### Available data

▽

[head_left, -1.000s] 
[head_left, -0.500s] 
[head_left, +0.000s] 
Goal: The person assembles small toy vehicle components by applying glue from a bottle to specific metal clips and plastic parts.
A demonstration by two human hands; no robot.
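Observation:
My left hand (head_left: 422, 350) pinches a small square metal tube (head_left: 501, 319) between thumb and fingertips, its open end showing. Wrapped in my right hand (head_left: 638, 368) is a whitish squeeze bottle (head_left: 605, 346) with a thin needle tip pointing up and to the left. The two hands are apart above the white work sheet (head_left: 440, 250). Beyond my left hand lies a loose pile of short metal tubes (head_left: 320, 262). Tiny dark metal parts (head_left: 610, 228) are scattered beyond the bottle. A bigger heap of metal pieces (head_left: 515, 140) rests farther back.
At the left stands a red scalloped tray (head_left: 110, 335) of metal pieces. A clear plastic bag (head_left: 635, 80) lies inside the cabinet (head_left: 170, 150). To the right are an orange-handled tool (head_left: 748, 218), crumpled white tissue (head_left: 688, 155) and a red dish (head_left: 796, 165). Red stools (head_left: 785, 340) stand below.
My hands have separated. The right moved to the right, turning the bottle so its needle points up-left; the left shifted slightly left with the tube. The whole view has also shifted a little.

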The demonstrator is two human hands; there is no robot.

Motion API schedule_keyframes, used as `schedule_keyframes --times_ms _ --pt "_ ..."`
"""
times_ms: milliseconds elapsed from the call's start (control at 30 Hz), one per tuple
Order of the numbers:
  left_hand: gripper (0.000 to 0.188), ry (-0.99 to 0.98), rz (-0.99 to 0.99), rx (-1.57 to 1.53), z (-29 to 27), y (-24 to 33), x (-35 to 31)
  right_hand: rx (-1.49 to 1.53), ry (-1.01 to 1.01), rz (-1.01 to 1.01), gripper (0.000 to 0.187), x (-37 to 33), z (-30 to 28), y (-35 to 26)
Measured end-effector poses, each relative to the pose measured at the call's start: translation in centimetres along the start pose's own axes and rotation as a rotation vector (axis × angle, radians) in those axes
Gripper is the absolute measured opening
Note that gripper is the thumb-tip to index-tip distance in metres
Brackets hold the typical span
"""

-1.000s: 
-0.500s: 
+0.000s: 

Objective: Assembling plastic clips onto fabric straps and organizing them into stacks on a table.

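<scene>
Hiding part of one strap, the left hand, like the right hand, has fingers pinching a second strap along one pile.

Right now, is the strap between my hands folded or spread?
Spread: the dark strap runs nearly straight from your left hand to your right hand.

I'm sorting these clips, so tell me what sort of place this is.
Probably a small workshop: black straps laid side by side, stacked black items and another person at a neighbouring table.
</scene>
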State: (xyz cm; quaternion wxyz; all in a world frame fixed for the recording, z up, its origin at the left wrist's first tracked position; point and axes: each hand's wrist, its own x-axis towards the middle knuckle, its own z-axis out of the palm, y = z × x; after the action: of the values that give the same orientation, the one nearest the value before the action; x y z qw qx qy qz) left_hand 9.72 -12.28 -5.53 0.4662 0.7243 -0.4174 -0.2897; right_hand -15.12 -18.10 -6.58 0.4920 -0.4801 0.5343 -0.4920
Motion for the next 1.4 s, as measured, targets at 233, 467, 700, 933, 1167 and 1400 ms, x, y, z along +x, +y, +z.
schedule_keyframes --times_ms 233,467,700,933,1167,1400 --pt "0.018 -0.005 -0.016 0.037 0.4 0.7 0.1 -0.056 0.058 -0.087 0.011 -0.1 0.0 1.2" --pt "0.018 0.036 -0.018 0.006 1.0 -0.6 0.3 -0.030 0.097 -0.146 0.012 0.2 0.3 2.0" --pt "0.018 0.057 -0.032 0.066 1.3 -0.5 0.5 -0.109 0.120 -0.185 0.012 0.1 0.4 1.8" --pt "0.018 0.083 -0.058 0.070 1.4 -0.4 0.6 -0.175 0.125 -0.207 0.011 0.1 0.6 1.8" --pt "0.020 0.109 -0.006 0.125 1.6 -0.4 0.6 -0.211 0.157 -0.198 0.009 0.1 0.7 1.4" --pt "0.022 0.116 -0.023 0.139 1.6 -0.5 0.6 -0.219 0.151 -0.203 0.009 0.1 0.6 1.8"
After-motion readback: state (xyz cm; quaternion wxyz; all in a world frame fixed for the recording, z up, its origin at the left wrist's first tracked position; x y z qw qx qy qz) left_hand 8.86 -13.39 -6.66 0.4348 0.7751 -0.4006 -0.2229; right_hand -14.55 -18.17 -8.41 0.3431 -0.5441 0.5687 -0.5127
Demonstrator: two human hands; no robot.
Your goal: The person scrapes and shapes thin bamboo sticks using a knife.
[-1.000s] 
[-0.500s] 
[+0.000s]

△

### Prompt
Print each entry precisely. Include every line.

### Result
[head_left, -1.000s] 
[head_left, -0.500s] 
[head_left, +0.000s] 
Goal: The person assembles small toy vehicle components by applying glue from a bottle to specific metal clips and plastic parts.
A demonstration by two human hands; no robot.
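Observation:
My left hand (head_left: 422, 350) pinches a small square metal tube (head_left: 501, 319) between thumb and fingertips, its open end showing. Wrapped in my right hand (head_left: 638, 368) is a whitish squeeze bottle (head_left: 605, 346) with a thin needle tip pointing up and to the left. The two hands are apart above the white work sheet (head_left: 440, 250). Beyond my left hand lies a loose pile of short metal tubes (head_left: 320, 262). Tiny dark metal parts (head_left: 610, 228) are scattered beyond the bottle. A bigger heap of metal pieces (head_left: 515, 140) rests farther back.
At the left stands a red scalloped tray (head_left: 110, 335) of metal pieces. A clear plastic bag (head_left: 635, 80) lies inside the cabinet (head_left: 170, 150). To the right are an orange-handled tool (head_left: 748, 218), crumpled white tissue (head_left: 688, 155) and a red dish (head_left: 796, 165). Red stools (head_left: 785, 340) stand below.
My hands have separated. The right moved to the right, turning the bottle so its needle points up-left; the left shifted slightly left with the tube. The whole view has also shifted a little.
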
The demonstrator is two human hands; there is no robot.

Motion API schedule_keyframes, used as `schedule_keyframes --times_ms _ --pt "_ ..."`
"""
times_ms: milliseconds elapsed from the call's start (control at 30 Hz), one per tuple
Order of the numbers:
  left_hand: gripper (0.000 to 0.188), ry (-0.99 to 0.98), rz (-0.99 to 0.99), rx (-1.57 to 1.53), z (-29 to 27), y (-24 to 33), x (-35 to 31)
  right_hand: rx (-1.49 to 1.53), ry (-1.01 to 1.01), rz (-1.01 to 1.01), gripper (0.000 to 0.187), x (-37 to 33), z (-30 to 28), y (-35 to 26)
Measured end-effector poses, each relative to the pose measured at the call's start: translation in centimetres along the start pose's own axes and rotation as a rotation vector (axis × angle, radians) in those axes
Gripper is the absolute measured opening
Note that gripper is the thumb-tip to index-tip distance in metres
Brackets hold the typical span
"""

-1.000s: 
-0.500s: 
+0.000s: 

Objective: Assembling plastic clips onto fabric straps and organizing them into stacks on a table.

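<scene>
Hiding part of one strap, the left hand, like the right hand, has fingers pinching a second strap along one pile.

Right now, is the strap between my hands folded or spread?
Spread: the dark strap runs nearly straight from your left hand to your right hand.

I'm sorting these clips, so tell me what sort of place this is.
Probably a small workshop: black straps laid side by side, stacked black items and another person at a neighbouring table.
</scene>
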State: (xyz cm; quaternion wxyz; all in a world frame fixed for the recording, z up, its origin at the left wrist's first tracked position; point and axes: each hand's wrist, its own x-axis towards the middle knuckle, its own z-axis out of the palm, y = z × x; after the action: of the values that give the same orientation, the one nearest the value before the action; x y z qw qx qy qz) left_hand 9.72 -12.28 -5.53 0.4662 0.7243 -0.4174 -0.2897; right_hand -15.12 -18.10 -6.58 0.4920 -0.4801 0.5343 -0.4920
Motion for the next 1.4 s, as measured, targets at 233, 467, 700, 933, 1167 and 1400 ms, x, y, z along +x, +y, +z.
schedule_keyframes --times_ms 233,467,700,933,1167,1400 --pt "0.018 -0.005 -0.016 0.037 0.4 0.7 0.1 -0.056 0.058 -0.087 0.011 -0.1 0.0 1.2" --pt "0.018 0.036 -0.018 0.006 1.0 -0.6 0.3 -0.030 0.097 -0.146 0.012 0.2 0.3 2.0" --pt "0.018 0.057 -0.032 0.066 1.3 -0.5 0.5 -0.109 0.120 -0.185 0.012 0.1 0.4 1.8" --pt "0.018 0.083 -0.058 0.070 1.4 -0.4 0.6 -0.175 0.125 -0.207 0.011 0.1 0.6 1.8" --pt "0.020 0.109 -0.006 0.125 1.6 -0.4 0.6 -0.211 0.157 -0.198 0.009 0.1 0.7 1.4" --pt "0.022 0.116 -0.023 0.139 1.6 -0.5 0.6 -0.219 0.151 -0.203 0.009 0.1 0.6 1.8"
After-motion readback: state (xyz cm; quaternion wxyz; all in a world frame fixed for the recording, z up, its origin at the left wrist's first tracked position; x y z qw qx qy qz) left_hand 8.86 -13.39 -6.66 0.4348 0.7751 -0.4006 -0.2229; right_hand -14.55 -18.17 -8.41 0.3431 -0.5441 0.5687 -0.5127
Demonstrator: two human hands; no robot.
Your goal: The person scrapes and shapes thin bamboo sticks using a knife.
[-1.000s] 
[-0.500s] 
[+0.000s]

That makes the output complete.